→ **Task statement**: Go through the data line by line. Copy each one holding the string "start".

→ **Data for this task**:
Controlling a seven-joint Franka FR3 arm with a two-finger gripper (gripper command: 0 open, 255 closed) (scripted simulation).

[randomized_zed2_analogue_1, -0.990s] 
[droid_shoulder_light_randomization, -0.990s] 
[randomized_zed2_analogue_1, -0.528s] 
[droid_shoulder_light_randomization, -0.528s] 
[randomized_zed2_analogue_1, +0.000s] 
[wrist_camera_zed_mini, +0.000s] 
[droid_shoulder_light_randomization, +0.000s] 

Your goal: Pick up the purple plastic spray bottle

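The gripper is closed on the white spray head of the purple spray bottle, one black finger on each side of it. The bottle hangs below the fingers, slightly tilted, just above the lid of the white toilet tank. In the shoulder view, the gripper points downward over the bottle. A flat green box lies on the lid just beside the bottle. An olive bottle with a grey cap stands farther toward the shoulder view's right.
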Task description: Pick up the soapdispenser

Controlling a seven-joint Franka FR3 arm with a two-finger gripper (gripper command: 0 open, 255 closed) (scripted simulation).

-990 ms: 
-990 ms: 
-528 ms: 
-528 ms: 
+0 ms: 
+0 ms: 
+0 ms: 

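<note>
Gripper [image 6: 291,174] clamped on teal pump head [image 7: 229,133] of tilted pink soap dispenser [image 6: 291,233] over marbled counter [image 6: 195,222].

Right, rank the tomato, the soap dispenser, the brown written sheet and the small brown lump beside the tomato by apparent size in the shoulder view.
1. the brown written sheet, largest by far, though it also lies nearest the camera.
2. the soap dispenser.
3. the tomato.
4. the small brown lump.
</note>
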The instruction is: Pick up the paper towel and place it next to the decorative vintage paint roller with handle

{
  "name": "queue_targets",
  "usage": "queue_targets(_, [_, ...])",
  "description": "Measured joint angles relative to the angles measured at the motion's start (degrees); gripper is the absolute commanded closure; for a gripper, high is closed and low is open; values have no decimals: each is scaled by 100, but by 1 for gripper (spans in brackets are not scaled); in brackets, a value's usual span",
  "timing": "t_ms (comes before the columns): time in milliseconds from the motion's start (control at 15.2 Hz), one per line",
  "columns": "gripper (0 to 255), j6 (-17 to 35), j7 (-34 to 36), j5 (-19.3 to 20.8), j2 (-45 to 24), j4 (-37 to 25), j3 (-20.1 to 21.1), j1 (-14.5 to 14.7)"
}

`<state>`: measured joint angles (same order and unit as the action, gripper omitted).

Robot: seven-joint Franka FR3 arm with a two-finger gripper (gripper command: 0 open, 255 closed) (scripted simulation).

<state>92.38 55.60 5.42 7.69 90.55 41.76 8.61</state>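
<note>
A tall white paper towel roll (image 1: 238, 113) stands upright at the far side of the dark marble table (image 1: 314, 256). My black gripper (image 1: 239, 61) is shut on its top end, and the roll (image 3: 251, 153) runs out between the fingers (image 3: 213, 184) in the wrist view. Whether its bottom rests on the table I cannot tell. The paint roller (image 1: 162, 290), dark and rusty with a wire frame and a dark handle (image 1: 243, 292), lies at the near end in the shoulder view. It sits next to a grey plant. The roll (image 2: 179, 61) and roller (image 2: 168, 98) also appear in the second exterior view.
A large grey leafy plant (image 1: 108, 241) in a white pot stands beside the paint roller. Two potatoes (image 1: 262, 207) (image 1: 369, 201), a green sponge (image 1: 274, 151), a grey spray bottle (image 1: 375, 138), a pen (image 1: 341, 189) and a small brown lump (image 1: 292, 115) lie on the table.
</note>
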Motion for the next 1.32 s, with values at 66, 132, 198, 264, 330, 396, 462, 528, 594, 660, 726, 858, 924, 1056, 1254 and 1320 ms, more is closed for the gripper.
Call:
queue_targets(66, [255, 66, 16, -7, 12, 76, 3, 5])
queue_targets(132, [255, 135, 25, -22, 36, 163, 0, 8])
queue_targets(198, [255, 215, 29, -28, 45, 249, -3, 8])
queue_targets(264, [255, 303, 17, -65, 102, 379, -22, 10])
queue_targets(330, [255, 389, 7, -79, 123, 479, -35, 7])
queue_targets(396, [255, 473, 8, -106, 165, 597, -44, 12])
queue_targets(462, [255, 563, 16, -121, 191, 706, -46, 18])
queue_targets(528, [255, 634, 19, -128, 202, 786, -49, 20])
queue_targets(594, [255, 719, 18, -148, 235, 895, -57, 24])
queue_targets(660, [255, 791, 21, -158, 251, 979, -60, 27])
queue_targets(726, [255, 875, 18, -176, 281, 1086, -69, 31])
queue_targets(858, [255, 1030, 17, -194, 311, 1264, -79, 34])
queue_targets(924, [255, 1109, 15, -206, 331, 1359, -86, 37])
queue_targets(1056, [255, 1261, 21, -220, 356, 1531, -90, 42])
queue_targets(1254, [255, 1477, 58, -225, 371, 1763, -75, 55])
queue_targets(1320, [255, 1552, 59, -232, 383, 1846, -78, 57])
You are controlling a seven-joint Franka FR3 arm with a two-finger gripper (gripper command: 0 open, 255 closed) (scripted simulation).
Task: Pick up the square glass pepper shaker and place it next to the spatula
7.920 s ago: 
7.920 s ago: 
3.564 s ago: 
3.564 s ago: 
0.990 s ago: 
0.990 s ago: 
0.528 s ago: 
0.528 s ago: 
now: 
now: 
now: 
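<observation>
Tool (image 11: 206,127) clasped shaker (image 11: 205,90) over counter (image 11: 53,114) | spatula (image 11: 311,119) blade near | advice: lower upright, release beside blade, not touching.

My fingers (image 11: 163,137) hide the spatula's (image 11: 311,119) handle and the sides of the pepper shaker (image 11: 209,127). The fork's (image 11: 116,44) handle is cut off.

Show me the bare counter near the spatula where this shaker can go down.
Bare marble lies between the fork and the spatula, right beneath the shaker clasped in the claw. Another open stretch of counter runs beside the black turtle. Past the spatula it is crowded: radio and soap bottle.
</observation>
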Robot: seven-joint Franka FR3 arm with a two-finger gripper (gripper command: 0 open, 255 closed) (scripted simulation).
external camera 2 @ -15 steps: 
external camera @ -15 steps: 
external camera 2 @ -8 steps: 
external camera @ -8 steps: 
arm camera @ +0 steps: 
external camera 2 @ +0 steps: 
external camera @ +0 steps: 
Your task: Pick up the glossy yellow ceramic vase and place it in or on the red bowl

→ **Output**:
  "description": "Measured joint angles relative to the angles measured at the motion's start (degrees); gripper is the absolute commanded closure; for a gripper, high is closed and low is open; values have no decimals: each is scaled by 100, but by 1 for gripper (spans in brackets are not scaled); in brackets, a value's usual span",
  "timing": "t_ms (comes before the columns): time in milliseconds from the motion's start (control at 15.2 Hz), one per line",

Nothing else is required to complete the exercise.